This week, PK filed a friend-of-the-court brief in the 9th Circuit, asking it to find that software users don’t immediately become copyright infringers if they violate the company’s (often clickthrough) end user license agreement (“EULA”).
The appeal comes out of a federal court in Arizona, where Blizzard, the makers of the massively multiplayer online game World of Warcraft (“WoW”), accused Michael Donnelly and his company, MDY LLC, of copyright infringement because he created and sold a program called Glider.
Glider is a “bot,” a program that lets players automate some of the more tedious aspects of playing WoW, such as travelling long distances, or doing repetitive, grinding tasks in order to gain in-game gold or experience points. For a variety of reasons, bots are highly disfavored by Blizzard, which has banned their use in their EULA and their terms of service. So using a bot would violate your agreement with Blizzard.
But would it make you a copyright infringer? Under sane circumstances, no, it wouldn’t. You’re not affecting any of Blizzard’s section 106 rights in WoW, so where does the cause of action come from?
According to Blizzard, it’s because playing WoW (just like using any other computer program) means that you’re making a copy of the software in your computer’s RAM. That, they argue, is “reproducing” the copyrighted game, and copyright infringement.
So what keeps every software user anywhere from infringing every software copyright? Are we just benefitting from the largesse of software creators who (unlike some others) simply realize that it’s not in their best interests to sue their customers?
According to Blizzard, yes.
There’s a couple of nuances that need to be covered before we get to that, though. First, Congress fully doesn’t intend that every computer user must fear the wrath of copyright’s statutory damages just to use copyrighted computer programs. Section 117(a) of the US Code’s title 17 (which covers copyrights) says:
(a) Making of Additional Copy or Adaptation by Owner of Copy.— Notwithstanding the provisions of section 106, it is not an infringement for the owner of a copy of a computer program to make or authorize the making of another copy or adaptation of that computer program provided:
(1) that such a new copy or adaptation is created as an essential step in the utilization of the computer program in conjunction with a machine and that it is used in no other manner
…
</ blockquote>In other words, you can make RAM copies of your software, since they’re necessary to run it, and you’re not subject to any copyright complications, so long as you aren’t trying to extract that RAM copy for some other, more nefarious purpose.
Blizzard, however, tries to sidestep section 117 by quibbling with the word “owner.” According to their EULA, no one who ever buys a copy of WoW actually owns the disk they take home from the store. (The clickthrough EULA says so, so of course it must be so.) Since the user isn’t the “owner,” according to Blizzard, the user never gets the rights available under section 117. So according to Blizzard, you’re under the gun for copyright infringement unless they say so.
And they say so in a very narrow set of circumstances.

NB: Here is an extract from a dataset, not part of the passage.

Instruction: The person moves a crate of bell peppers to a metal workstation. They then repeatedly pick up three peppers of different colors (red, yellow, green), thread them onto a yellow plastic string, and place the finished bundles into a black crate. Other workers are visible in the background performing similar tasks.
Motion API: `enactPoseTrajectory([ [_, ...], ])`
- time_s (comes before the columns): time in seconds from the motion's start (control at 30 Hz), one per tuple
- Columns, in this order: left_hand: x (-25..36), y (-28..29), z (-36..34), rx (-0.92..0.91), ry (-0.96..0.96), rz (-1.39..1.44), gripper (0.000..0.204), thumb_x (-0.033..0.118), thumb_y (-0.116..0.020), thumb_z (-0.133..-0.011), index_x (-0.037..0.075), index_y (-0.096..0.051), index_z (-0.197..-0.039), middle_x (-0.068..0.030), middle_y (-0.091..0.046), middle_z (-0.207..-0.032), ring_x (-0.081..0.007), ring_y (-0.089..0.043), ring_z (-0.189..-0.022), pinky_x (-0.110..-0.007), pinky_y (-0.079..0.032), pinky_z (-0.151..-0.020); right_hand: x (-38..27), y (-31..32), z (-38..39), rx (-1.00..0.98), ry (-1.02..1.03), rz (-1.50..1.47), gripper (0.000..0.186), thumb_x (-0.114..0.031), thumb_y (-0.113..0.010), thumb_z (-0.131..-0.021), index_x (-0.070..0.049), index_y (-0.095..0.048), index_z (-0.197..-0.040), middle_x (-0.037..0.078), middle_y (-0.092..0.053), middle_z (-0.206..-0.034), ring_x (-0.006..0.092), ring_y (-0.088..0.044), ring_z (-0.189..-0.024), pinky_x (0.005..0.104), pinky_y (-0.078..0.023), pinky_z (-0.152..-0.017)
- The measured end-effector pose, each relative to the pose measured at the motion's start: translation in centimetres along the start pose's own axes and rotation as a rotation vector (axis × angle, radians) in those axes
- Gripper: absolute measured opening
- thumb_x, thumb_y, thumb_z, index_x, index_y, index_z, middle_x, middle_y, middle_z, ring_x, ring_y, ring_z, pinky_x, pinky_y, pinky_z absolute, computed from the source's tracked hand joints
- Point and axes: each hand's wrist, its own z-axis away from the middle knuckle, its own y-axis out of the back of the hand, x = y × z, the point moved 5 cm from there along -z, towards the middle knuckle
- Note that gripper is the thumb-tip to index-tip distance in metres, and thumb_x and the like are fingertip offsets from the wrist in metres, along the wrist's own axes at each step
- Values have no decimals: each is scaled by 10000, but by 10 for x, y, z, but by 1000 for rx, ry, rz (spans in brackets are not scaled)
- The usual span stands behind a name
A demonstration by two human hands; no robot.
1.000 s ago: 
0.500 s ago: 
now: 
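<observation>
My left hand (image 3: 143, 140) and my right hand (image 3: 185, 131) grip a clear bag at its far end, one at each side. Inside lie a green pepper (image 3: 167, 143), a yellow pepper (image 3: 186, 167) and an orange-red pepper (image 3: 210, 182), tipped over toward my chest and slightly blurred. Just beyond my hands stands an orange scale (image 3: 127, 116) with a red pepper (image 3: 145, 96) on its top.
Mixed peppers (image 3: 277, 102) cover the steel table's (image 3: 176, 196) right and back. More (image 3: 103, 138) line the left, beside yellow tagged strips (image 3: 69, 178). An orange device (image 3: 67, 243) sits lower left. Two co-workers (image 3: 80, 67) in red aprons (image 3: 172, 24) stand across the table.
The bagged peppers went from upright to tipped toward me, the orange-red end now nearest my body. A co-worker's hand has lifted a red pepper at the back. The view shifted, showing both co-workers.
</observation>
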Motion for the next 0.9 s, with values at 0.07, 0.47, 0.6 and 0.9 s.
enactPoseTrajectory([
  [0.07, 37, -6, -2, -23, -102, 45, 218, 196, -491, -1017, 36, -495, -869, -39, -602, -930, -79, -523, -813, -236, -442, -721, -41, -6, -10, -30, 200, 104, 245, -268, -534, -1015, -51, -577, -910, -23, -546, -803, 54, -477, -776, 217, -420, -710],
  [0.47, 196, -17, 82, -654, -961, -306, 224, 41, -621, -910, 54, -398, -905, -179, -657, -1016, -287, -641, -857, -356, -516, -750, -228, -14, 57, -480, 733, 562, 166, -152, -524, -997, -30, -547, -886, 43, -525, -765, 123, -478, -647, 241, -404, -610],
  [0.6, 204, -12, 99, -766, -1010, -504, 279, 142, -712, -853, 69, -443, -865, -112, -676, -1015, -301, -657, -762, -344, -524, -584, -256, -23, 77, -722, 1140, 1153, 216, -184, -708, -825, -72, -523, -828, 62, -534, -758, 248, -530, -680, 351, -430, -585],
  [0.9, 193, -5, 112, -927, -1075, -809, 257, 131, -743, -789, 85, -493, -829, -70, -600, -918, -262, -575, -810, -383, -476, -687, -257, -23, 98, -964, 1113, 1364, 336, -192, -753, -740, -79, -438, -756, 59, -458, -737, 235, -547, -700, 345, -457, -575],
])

Unless you follow the terms of the EULA and Terms of Service, according to them, you’re an infringer, regardless of how minor the infraction, or how unrelated to violations of Blizzard’s copyrights. So long as the breach of the agreement harms Blizzard’s “proprietary interests,” the violation becomes copyright infringement.
These copyright claims all hinge on how much weight a court gives to a EULA that simply declares that someone who possesses software on their own hard drive isn’t in fact its owner.
Unfortunately, Blizzard’s arguments prevailed in the district court, which is why Donnelly appealed to the Ninth Circuit, where (with the help of Assistant Professor Brian Carver of UC Berkeley’s School of Information) we filed our brief.
In it, we argue that courts need to do more than just take the word of a EULA that a user doesn’t own software. Instead, they have to look at the realities of the situation, including whether or not the buyer actually retains possession of the copy for an unlimited time. Unlike a rental from Netflix or Blockbuster, the buyers of WoW keep that copy until they decide to sell it or throw it away. What happens in the real world, and not what gets crammed into fine print, should control how a court interprets ownership.
This is an issue that stretches well beyond a single computer game. The next time you buy or install a piece of commercial software, look through that clickthrough for language that says that the company owns the copies. Then look at all of the other terms of the EULA. Violate any of those, and here come the statutory damages.
It’s our hope that the Ninth Circuit will restore some sanity to the world of software copyrights by looking to the facts of a transaction, not just the say-so of a clickwrap.